Return plates to incubator for 24 h.
3.1.4 Day 4
1.
Harvest the 13 mL of virus-saturated medium from each plate and store at 4 °C in 50 mL conical tubes. Refresh plates with additional 13 mL supplemented Opti-MEM and incubate for 24 h.
3.1.5 Day 5
1.
Harvest 13 mL virus-saturated medium from each plate, combine with harvested medium from Day 4, and centrifuge at 450 × g for 5 min.
2.
Decant supernatant and filter using a 0.45 μm vacuum filtration assembly.
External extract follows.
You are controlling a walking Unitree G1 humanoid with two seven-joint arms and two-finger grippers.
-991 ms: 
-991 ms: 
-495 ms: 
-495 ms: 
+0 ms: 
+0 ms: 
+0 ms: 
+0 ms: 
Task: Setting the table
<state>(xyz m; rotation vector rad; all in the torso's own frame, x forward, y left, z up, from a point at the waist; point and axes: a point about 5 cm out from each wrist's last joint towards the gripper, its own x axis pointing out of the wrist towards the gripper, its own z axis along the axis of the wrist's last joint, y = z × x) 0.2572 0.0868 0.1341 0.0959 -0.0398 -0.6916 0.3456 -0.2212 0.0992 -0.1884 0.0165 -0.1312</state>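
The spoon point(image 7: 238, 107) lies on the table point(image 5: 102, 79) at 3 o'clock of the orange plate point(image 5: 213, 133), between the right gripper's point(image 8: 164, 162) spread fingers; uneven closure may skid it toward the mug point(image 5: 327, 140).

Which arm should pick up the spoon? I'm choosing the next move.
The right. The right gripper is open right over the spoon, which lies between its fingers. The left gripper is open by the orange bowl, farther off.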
Transfer filtrate to SW32 ultracentrifuge tubes.
3.
Ultracentrifuge the filtrate at 133,907 × g (max) for an SW32Ti Rotor for 98 min at 4 °C.
4.
Aspirate supernatant and resuspend all viral pellets using a total of 200 μL supplemented Opti-MEM. Aliquot and store at −80 °C.
3.2 T Cell Preparation
3.2.1 Day 1: T Cell Isolation and Activation
3.
Harvest the spleens from the relevant mice using aseptic technique; store them temporarily in a 15 mL conical tube containing sterile PBS.
4.
Prepare a single-cell suspension by first placing the cell strainer in a 50 mL conical tube and adding the spleens into the strainer.
5.
Mechanically dissociate the spleens through the cell strainer using the flat edge of the syringe plunger. Rinse the cell strainer frequently with sterile PBS.
6.
Add sterile PBS to a total volume of 45 mL and centrifuge at 300 × g for 6 min.
7.
Discard the supernatant and add 1–2 mL of ACK lysis buffer per spleen, making sure to pipette thoroughly until the cell pellet is completely resuspended.